[v2 09/12] powerpc/mce: Enable MCE notifiers in external modules

Nicholas Piggin npiggin at gmail.com
Fri Jul 5 15:29:39 AEST 2019

Reza Arbab's on July 5, 2019 12:50 pm:
> On Thu, Jul 04, 2019 at 12:36:18PM +1000, Nicholas Piggin wrote:
>>Reza Arbab's on July 4, 2019 3:20 am:
>>> Since the notifier chain is actually part of the decision between (1)
>>> and (2), it's a hard limitation then that callbacks be in real address
>>> space. Is there any way to structure things so that's not the case?
>>If we tested for KVM guest first, and went through and marked (maybe
>>in a paca flag) everywhere else that put the MMU into a bad / non-host
>>state, and had the notifiers use the machine check stack, then it
>>would be possible to enable MMU here.
>>Hmm, testing for IR|DR after testing for KVM guest might actually be
>>enough without requiring changes outside the machine check handler...
>>Actually no that may not quite work because the handler could take a
>>SLB miss and it might have been triggered inside the SLB miss handler.
>>All in all I'm pretty against turning on MMU in the MCE handler
> Hey, fair enough. Just making sure there really isnt't any room to make 
> things work the way I was trying.


>>> Luckily this patch isn't really necessary for memcpy_mcsafe(), but we
>>> have a couple of other potential users of the notifier from external
>>> modules (so their callbacks would require virtual mode).
>>What users are there? Do they do any significant amount of logic that
>>can not be moved to vmlinux?
> One I had in mind was the NVIDIA driver. When taking a UE from defective 
> GPU memory, it could use the notifier to save the bad address to a 
> blacklist in their nvram. Not so much recovering the machine check, just 
> logging before the system reboots.
> The other user is a prototype driver for the IBM Research project we had 
> a talk about offline a while back.

Okay. It might be possible to save the address in the kernel and
then notify the driver afterward.
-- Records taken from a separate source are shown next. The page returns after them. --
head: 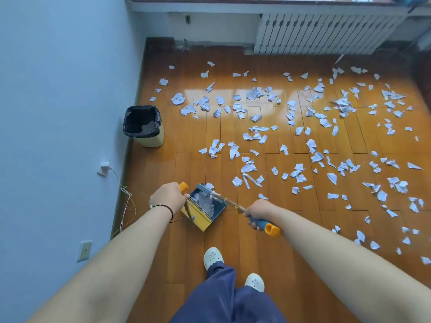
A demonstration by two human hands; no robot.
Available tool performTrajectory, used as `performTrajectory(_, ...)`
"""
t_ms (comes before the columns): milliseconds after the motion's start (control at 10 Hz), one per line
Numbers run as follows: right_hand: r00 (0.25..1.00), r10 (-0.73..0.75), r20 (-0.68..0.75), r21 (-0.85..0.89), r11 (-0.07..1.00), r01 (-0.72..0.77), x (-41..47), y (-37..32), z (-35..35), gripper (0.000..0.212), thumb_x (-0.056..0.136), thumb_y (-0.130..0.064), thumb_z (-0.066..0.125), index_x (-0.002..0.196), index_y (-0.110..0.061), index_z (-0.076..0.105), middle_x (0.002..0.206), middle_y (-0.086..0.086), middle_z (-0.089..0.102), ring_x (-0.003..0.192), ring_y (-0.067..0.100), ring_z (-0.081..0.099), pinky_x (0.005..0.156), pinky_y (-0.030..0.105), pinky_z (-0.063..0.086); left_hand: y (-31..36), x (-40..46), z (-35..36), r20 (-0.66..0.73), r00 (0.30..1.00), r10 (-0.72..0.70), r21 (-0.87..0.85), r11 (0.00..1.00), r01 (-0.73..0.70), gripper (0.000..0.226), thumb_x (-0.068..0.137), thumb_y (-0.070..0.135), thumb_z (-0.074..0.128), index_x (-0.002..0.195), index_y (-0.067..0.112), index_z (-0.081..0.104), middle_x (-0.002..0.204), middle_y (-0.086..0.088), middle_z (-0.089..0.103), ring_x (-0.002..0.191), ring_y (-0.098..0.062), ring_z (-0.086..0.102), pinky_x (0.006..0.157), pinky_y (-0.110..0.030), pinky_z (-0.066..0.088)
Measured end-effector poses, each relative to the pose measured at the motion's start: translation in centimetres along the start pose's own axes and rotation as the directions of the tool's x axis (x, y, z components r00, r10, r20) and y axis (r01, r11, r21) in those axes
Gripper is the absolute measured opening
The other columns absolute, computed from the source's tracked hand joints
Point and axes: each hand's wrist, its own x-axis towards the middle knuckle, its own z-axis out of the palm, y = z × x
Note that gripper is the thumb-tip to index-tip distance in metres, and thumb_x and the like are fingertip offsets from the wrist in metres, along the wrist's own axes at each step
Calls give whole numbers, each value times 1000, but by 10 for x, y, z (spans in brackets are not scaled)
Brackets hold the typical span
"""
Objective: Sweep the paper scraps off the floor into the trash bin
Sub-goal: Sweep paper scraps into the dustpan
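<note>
My left hand [169, 198] grips the orange-tipped handle of a blue and yellow dustpan [204, 209] that holds a heap of white paper scraps. My right hand [257, 212] is closed around the blue and orange broom handle [268, 227], and the broom's head reaches into the dustpan's mouth. Several white paper scraps [291, 127] lie scattered over the wooden floor ahead and to the right. The yellow trash bin [144, 127] with a black liner stands against the left wall, ahead of the dustpan, with some scraps inside it.
A blue wall [58, 113] runs along the left, with a plugged socket [102, 167] and loose cables hanging to the floor. A white radiator [326, 33] lines the far wall. My feet in white shoes [213, 257] stand just behind the dustpan.
</note>
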Motion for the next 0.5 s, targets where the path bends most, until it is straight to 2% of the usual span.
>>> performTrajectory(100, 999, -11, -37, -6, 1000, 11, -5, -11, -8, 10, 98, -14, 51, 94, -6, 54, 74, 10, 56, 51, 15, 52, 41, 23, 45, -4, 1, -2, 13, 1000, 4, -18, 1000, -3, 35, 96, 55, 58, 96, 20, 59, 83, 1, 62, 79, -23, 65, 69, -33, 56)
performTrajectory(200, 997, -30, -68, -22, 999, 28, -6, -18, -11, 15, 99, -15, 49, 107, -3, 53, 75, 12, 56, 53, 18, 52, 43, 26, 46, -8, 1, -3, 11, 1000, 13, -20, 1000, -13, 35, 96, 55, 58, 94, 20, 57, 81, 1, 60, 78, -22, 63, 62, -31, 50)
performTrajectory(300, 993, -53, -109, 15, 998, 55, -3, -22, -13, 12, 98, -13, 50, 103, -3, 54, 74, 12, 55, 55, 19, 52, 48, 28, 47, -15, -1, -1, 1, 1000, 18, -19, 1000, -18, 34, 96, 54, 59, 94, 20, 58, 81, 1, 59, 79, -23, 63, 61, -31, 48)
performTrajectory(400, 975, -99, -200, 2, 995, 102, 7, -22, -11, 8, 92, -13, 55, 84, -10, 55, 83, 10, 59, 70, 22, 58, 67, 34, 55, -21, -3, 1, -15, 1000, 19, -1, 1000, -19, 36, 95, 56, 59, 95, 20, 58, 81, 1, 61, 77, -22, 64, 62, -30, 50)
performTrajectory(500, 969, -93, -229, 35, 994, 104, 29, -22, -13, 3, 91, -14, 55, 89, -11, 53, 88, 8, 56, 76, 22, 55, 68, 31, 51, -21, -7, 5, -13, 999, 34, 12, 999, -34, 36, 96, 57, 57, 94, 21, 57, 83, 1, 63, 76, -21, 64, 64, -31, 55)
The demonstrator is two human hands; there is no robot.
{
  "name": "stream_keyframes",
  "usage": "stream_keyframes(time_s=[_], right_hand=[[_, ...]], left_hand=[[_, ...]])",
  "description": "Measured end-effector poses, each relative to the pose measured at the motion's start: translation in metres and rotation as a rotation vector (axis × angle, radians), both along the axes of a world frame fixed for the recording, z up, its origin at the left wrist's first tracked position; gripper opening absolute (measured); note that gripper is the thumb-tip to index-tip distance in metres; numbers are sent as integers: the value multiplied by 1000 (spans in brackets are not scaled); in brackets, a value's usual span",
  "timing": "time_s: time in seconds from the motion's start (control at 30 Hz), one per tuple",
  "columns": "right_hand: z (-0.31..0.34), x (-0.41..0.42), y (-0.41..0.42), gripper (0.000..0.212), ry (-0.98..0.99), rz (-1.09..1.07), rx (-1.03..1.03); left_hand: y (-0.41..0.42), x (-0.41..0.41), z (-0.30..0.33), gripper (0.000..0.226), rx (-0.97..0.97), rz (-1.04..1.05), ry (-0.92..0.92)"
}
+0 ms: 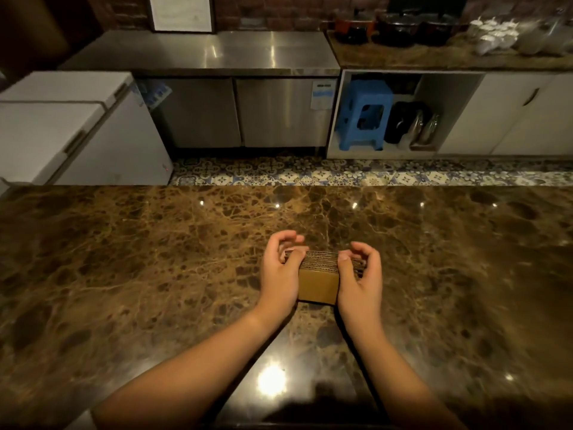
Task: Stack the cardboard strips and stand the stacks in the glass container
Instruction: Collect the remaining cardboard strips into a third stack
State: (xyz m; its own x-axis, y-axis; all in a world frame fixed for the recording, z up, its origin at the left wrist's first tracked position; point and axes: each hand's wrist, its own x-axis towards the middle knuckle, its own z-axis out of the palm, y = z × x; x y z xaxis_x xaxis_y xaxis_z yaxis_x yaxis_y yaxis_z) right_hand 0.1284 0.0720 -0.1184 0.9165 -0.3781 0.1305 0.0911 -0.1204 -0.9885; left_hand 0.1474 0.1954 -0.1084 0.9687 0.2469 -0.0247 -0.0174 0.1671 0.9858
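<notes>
A stack of brown cardboard strips (319, 282) stands on edge on the brown marble counter (155, 259), its corrugated edges facing up. My left hand (279, 271) presses against the stack's left end, thumb on the top edge and fingers curled behind it. My right hand (359, 274) presses the right end the same way, thumb on top. The stack is squeezed between both hands. No glass container is in view.
Beyond the counter's far edge lies a patterned tile floor (310, 175). A white chest freezer (62, 125) stands at the left, steel cabinets (242, 113) at the back, and a blue stool (362, 116) in an open white cupboard.
</notes>
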Motion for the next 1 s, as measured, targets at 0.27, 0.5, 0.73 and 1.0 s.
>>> stream_keyframes(time_s=[0.27,0.5,0.73,1.0], right_hand=[[-1,-3,4,19,11,-32,69],[0,1,4,24,60,35,53],[1,-7,0,19,18,108,19],[0,-13,5,15,-121,45,-79]], left_hand=[[2,-5,-7,13,186,79,-115],[9,-9,-6,22,54,-102,-52],[8,-13,-5,18,147,-57,-97],[13,-18,-9,26,346,44,-275]])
For user-mode and any non-atomic
user copy AFAIK the irq_work should practically run synchronously
after the machine check returns so it might be enough to have a
notifier in the irq work processing.

> We can make this patchset work for memcpy_mcsafe(), but I think it's 
> back to the drawing board for the others.

For the first stage that would be preferable.